We are educated to classify people in groups. Some people identify themselves as black, white, Hispanic, brown and so on. We love to put things in groups.
For some it is the values of patriarchy that speaks to the core of who they are. Others are convinced that their feminism is what makes them human. “We are all equal” they shout and the church of God screams amen.
Challenging thought paradigms for me started as early as age 6. This young woman was as fascinated with life as the little hibiscus in front of her parents’ small apartment. Like the flower, I wanted to blossom. I would go on to observe the adults around me in awe. I quickly noticed the body language and spoken words lived in different nations. People would say what they don’t mean to avoid conflict. To my young mind, adults spent a whole lot of time scheming their way through life. Two people could hate each other and pretend to love. What was rather puzzling to me was that it seemed to work, until a minor infraction occurs and all hell was let loose.
The nature of my curious mind made loving books easy. I was drawn to the magical world of mysticism, religion and books. I ate it all up with careless abandon and a deep seated need to go beyond the surface. I wanted to know people as they are. Soul to soul if you like. Anything sort of deep soulful connections, would turn my initial excitement to indifference.
As a teenager in the university my classmates became accustomed to my critical thinking debates. Some named me Margaret Thatcher, for others Ita Giwa was the name I forgot to disclose. The label feminism was thrown around after a term paper that saw me arguing that “what a man can do a woman cannot do better”. Even though I did not agree with the popular saying, many concluded I am a closet feminist. After all, it would take some balls to admit that our society.
My naked dance with religion, added some more confusion to the need to give me a label. I went from Catholicism to Pentecostalism in equal ferocity and confusion. Each encounter with a different brand of Christianity satisfied some parts of my soul, leaving my spirit in search for one universal truth. Some questions that kept me awake were:
Is God one universal force of creation or several?
Did man create God?
Can God Speak?
What does it mean to know God?
Who am I?
These questions took me from the Bible to Eastern religions. The answer I was looking for didn’t come waltzing into my already exhausted brain cells. When nothing worked I stopped churching all together. I needed to stop the noise of offering baskets and a hustling tithe collector to find God for myself or unlearn God if there was nothing to be found.
It would take several life experiences for me to hear what I am comfortable calling “The Voice of God”. That still small voice that is found in silence and chaos. That voice that speaks when your own logical wisdom ends. That voice that needs no definition or labels.
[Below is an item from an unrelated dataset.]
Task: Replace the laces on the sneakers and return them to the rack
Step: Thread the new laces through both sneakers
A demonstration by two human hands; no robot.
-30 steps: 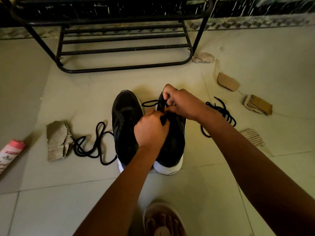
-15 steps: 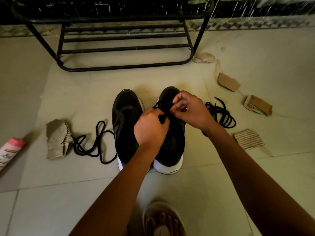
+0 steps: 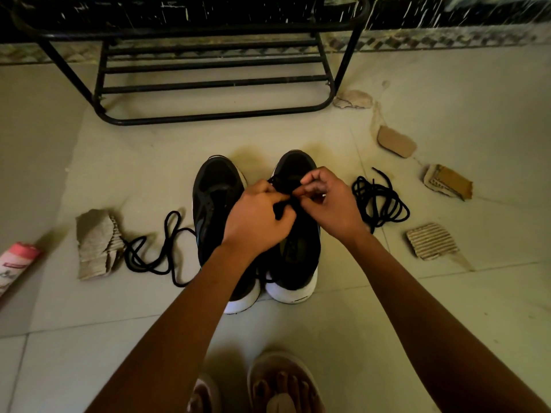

The voice that came alive as I read the Bible again from the beginning without the bias of a Preacher. That inner knowing that you would be okay no matter how the pendulum swings not because you know what to do but because even before you were born He knows you.
What is in a label? What does it matter, how people define your essence? I am a genderless soul in a feminine body and form. I am neither black nor white, patriarch or feminist, I am who I am. No definitions necessary as it limits the quantum waves of my curious mind. I have no use to confine my possibilities to labels subject to the changing forces of individual and collective realizations.
I am the moving soul of consciousness manifesting itself in human form. What does this mean, you ask?
I will tell you for free when you let go of your body and meet me soul to soul.
I am you and you are me. We are all connected. Separation is but an illusion, created in fear to keep us from loving each other. Meet my soul and let me meet yours. You will find that deep down, we are all children of the Most High. There are no truer feelings than knowing you are safe in a world filled with beautiful souls.
May the peace of the Lord be with you and with your spirit amen.